Dang, those things are quick. If it's outdoors, you might still be able to get away with a lens slower than 2.8 (unless you're really good at panning shots). Ask your bf approximately how far will spectators be from the track and let us know.


----------



## SamiJoSchwirtz (Jan 13, 2013)

07Vios said:
			
		

> Dang, those things are quick. If it's outdoors, you might still be able to get away with a lens slower than 2.8 (unless you're really good at panning shots). Ask your bf approximately how far will spectators be from the track and let us know.

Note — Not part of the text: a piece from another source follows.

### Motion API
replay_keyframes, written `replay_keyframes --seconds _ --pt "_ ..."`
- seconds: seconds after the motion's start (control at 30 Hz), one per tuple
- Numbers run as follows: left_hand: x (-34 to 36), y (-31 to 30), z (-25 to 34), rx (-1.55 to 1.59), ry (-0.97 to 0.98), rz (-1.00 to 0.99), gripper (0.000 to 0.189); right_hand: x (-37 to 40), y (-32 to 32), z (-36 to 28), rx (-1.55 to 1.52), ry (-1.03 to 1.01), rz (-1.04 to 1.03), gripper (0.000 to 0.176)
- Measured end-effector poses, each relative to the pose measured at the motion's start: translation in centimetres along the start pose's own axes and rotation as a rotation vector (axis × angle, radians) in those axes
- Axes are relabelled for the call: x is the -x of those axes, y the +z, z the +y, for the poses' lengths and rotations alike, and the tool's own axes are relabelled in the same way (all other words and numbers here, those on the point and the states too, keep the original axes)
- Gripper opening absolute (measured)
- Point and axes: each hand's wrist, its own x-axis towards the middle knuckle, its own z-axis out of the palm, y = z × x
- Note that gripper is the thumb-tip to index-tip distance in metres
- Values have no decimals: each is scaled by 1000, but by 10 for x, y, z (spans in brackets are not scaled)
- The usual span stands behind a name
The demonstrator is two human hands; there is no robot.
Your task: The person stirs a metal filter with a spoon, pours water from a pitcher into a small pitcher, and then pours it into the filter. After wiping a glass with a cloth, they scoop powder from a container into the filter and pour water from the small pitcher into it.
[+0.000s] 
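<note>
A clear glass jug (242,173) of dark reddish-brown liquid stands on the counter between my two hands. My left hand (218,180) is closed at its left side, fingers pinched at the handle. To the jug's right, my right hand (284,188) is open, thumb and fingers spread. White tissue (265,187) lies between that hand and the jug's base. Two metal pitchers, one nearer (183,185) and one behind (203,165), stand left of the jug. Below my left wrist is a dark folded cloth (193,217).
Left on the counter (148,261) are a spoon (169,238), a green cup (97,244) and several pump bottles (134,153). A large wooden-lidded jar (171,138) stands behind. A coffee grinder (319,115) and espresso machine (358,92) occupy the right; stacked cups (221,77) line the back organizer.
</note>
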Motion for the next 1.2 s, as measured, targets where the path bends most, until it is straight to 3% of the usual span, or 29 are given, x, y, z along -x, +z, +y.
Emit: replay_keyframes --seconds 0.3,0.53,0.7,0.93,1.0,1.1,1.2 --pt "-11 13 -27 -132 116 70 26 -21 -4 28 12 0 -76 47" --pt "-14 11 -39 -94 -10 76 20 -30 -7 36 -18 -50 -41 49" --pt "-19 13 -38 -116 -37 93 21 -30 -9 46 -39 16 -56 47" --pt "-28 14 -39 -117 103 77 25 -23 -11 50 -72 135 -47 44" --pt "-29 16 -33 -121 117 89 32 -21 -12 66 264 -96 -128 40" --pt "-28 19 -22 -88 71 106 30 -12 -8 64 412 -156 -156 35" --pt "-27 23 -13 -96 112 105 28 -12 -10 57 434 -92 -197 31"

It's outside! He ice races.. So wont be AS quick.  

Will do!!!


----------



## SamiJoSchwirtz (Jan 13, 2013)

He says it depends on the track...

which I could have said, 
hmm. Sucks too, hasn't been to the Hayward one. So we don't know!


----------



## 07Vios (Jan 13, 2013)

hmmm, try to google map it? hmmm, outside and on ice. I'm not sure how fast they will be going since I've never seen an ATV race on ice before. I'll assume you can get away using the 70-200mm f4 IS, but I'll let a more seasoned photog chime in.


----------



## SamiJoSchwirtz (Jan 13, 2013)

Any lens with same quality, but smaller/lighter ? Anything you would suggest


----------



## 07Vios (Jan 14, 2013)

SamiJoSchwirtz said:


> Any lens with same quality, but smaller/lighter ? Anything you would suggest



I personally haven't had any experience with any other (longer) telephoto lens aside from the 55-250 kit lens to give a sound suggestion. Not sure if you can find a lens with similar quality and features as the ones you stated, but is smaller or lighter. I do think you will need a lens with some type of stabilizing system.


----------